Photoelectrochemical and enzymatic treatment for removal of bisphenol A in water

Abstract

In the production of plastic packaging, widely used in the food industry, polymers and additives are used as raw material to obtain better results from the final product. Because it is in direct contact with food, some constituents that make up the packaging may migrate from the coating to the product depending on the temperature and pressure that is applied. Normally, some monomers of polymers, additives, dyes among others can migrate to the food generating health complications. One of the chemicals that is present in several plastic packages is Bisphenol A (BPA), which is currently an industrial product produced in large scale around the world. However, BPA has moderate estrogen activity that can lead to health complications such as disrupting the hormonal action of the thyroid, aggravating proliferation of prostate cancer cells in humans and blocking testosterone synthesis. Currently in Brazil, Resolution RDC No. 17/2008 of March 17, 2008 of ANVISA is in force, establishing that the specific migration limit (SML) is 0.6 mg of BPA/kg of food. Another aggravating factor is the recycling movement that increases the reuse and reinsertion of plastic packaging, allowing the increased release of this compound. Thus, it is necessary to find a correct form of treatment for this micropollutant that is constantly released into the environment. Understanding this problem, this project proposes to employ the use of advanced oxidative processes consortium with the enzymatic biological treatment to degrade the BPA. For the oxidative treatments, DSA type anodes (Ti/RuTiO2) and UV light will be used in conjunction with an enzymatic treatment, thus creating an alternative and efficient treatment for the degradation and mineralization of BPA. The enzyme lacase oxidase used in the enzymatic treatment is part of a joint project between the proposing laboratory (LEEA) and the Free University of Brussels (ULB).

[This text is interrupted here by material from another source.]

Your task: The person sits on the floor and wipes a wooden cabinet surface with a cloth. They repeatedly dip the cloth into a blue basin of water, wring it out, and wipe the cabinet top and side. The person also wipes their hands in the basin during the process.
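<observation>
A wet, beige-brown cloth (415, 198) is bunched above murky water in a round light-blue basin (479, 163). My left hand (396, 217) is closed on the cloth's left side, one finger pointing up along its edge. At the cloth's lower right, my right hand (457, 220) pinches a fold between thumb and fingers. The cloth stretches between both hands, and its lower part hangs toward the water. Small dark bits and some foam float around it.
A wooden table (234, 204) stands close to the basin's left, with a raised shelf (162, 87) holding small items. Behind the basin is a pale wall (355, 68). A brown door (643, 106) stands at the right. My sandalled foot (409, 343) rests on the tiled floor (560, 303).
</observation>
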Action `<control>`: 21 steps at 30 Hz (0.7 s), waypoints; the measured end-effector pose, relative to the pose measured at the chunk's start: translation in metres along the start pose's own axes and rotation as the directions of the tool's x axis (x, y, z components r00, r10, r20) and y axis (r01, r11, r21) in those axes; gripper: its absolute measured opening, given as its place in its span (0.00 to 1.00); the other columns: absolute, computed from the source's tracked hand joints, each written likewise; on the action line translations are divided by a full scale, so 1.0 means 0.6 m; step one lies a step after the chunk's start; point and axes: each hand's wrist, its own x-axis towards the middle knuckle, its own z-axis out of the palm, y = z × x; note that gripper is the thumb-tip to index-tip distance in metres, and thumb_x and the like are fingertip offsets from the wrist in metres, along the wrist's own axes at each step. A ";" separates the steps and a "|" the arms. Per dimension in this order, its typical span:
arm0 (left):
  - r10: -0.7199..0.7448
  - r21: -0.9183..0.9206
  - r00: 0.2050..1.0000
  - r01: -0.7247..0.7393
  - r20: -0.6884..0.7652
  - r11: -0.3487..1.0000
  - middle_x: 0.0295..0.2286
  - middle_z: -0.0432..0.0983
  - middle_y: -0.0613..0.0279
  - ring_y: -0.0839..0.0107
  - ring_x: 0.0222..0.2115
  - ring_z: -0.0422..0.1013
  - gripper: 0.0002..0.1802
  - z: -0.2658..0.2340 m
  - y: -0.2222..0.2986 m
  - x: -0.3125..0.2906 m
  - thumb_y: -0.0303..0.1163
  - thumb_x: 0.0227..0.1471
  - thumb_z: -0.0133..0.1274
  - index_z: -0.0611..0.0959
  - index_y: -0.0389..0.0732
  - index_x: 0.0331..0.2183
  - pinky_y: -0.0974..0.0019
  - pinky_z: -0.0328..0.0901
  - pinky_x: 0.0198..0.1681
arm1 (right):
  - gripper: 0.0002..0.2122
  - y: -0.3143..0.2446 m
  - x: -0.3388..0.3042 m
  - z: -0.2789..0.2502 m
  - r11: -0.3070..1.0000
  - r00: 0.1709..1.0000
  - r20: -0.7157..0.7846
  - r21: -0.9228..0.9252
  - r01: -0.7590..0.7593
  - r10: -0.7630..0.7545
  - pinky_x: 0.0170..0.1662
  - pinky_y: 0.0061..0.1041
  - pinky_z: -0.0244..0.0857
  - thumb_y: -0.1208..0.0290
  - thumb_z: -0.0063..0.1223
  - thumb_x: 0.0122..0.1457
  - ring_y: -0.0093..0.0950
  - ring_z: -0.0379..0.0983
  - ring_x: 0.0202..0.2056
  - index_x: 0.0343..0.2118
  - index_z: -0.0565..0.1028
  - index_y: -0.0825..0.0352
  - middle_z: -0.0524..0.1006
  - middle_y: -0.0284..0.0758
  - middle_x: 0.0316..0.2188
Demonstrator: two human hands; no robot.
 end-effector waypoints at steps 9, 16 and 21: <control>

The efficiency of the process employed will be determined from parameters such as COD (Chemical Oxygen Demand), BOD (Biochemical Oxygen Demand), TOC (Total Organic Carbon), pH variation, analysis of the products obtained (HPLC) under different experimental conditions. The work also aims to evaluate the acute toxicity of solutions before and after treatment, using the microcrustacean Artemia salina and Lactuca sativa seeds as toxicity indicator organisms.